Três quadras depois entraram à esquerda. Nova aglomeração, dessa vez muito mais receptiva. Uma portinha simples com um balcão lá dentro, uma TV virada para o lado de fora, o povo na calçada num pedacinho de rua. Um clássico boteco. O jogo ia começar.

Logo lhe estenderam um copo de cerveja, alguém puxou o grito e todos prontamente acompanharam: “ô, vamo ganhar Porco-ô”. E ele entendeu que a arquibancada agora era ali, do lado de fora, longe do novíssimo estádio.

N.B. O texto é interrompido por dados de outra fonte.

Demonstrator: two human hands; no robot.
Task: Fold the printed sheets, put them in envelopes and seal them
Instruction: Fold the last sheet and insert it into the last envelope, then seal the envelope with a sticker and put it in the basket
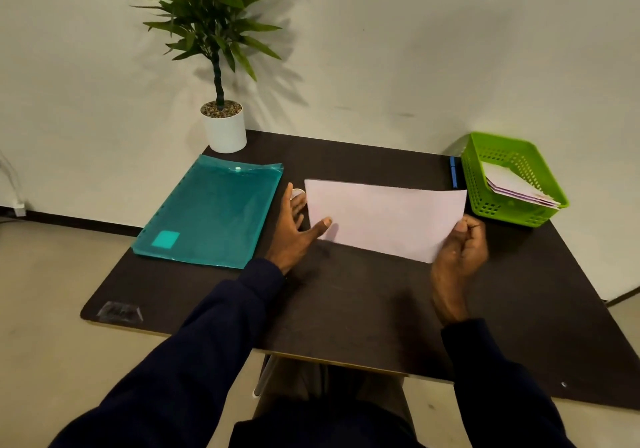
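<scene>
A pale pink sheet (384,217), folded or held flat-faced toward me, stands lifted over the middle of the dark table (346,309). My right hand (459,253) pinches its lower right corner between thumb and curled fingers. My left hand (294,229) is at the sheet's left edge, thumb on the front and fingers behind it. A green basket (485,201) at the back right holds several pale envelopes (512,187).
A teal plastic document folder (211,212) lies on the table's left half. A potted plant (225,128) stands at the back left corner. A blue pen (453,172) lies beside the basket. A small round object (298,193) shows behind my left hand.
</scene>
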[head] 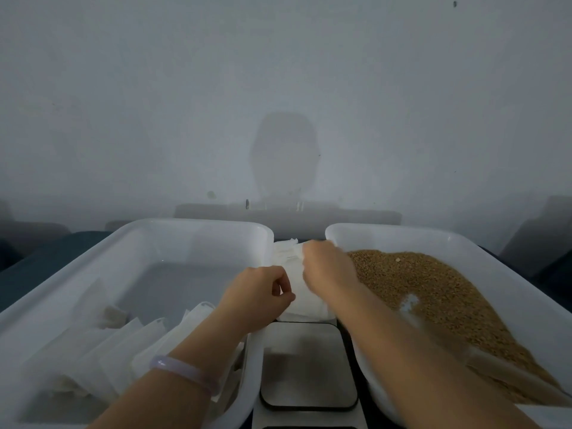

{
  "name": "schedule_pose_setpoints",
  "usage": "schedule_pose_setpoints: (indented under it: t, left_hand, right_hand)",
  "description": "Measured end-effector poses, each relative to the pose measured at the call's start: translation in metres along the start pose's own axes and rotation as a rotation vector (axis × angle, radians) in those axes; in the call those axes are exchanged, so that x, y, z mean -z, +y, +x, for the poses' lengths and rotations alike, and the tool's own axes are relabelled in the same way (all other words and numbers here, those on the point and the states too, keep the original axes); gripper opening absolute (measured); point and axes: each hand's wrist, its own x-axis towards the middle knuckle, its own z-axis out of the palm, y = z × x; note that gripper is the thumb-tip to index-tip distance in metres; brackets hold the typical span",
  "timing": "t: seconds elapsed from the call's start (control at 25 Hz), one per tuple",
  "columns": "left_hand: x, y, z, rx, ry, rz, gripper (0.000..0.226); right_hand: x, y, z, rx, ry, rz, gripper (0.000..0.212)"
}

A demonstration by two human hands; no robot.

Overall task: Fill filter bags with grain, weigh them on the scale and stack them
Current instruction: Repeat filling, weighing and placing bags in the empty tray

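At the far left stands the left tray (93, 252), white plastic, and in its near part lie the empty bags (123, 345), flat and overlapping one another like a fan. My left forearm passes over this tray, with a pale bracelet (185, 371) on the wrist. My left hand (257, 292) is above the tray's right rim; its thumb and curled fingers pinch the left edge of the bag (305, 292). This bag is white and wrinkled, and it is in the gap between the two trays, just beyond the far edge of the scale (306, 366). More white paper shows behind its top (I cannot tell if this belongs to the same bag or to others). The scale sits low in the gap, nearer to me, and nothing lies on its grey plate. My right hand (328, 267) is a little blurred; its fingers bend down and grasp the upper right part of the bag. My right forearm passes over the right tray (464, 239), also white, which holds a wide heap of brown grain (433, 280).
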Motion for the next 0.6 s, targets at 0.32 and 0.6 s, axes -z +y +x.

Novamente se questionou: “se o grito e a energia da nossa gente estão aqui, quem está lá dentro?”. Olhou para a TV e entendeu que ninguém estava lá, o estádio, apesar de cheio, estava vazio de sentimento, as pessoas não incendiavam o time e no gramado, os jogadores demonstravam a vontade de moribundos.

Quando a transmissão mostrava as confortáveis cadeiras que cobriam 100% dos espaços do estádio, o que ele via era um monte de gente sentada, pareciam estar num teatro de tão comportadas, aliás, inertes e alienadas fazendo qualquer coisa no telefone que não fosse jogar junto.

Era um Palmeiras sintético, resmungou consigo em voz alta. No meio da bagunça, sem ouvir direito, o cara ao seu lado respondeu: “é uma bosta mesmo essa grama sintética”.

Espantado com a informação, havia respondido sua primeira questão e entendido tudo que não conseguira assimilar: “até a grama era sintética”.

Quando a dona Teresa subiu quatro fileiras de bloco no muro que divide suas casas, tirou o sol da manhã de seu quarto e o mofo pintou as paredes do cômodo. O Palmeiras fez a mesma coisa e atraiu o bolor para dentro do clube.

Com torcida e grama sintética, com o cerco em frente ao estádio e ao expulsar quem sempre esteve perto, um apartheid foi imposto e um eclipse levou à escuridão que mata tudo, até a grama.

A segregação e o desprezo asfixiam o amor e sem esse sentimento nem todo o dinheiro do apático novo público pode manter de pé o Palmeiras.

Ao final do jogo, no caminho de volta, cruzou a antiga Turiassu, a mesma rua onde lhe fora negado o acesso horas antes. Não havia mais as barreiras, tampouco bandeiras, apenas gente entrando no estacionamento do shopping para buscar seus carros, e que estampavam nos semblantes que pouco se importavam com o que havia acontecido no gramado.

Pegou o primeiro busão e foi embora pensando que apesar de ser posto de lado pelo clube que amava, era mais livre e honesto do qualquer um daqueles que iam ao estádio para fazer selfie.

Não era rancor, era tristeza.

Há tempos não ia até o estádio e entendeu que talvez não voltaria, pois não tem lugar para ele no novo gramado.

No próximo domingo, ficar na quebrada seria o melhor negócio. Mesmo que sonhos ruins o despertassem, seriam melhores do que o desprezo cruel do pesadelo que se tornou o próprio time.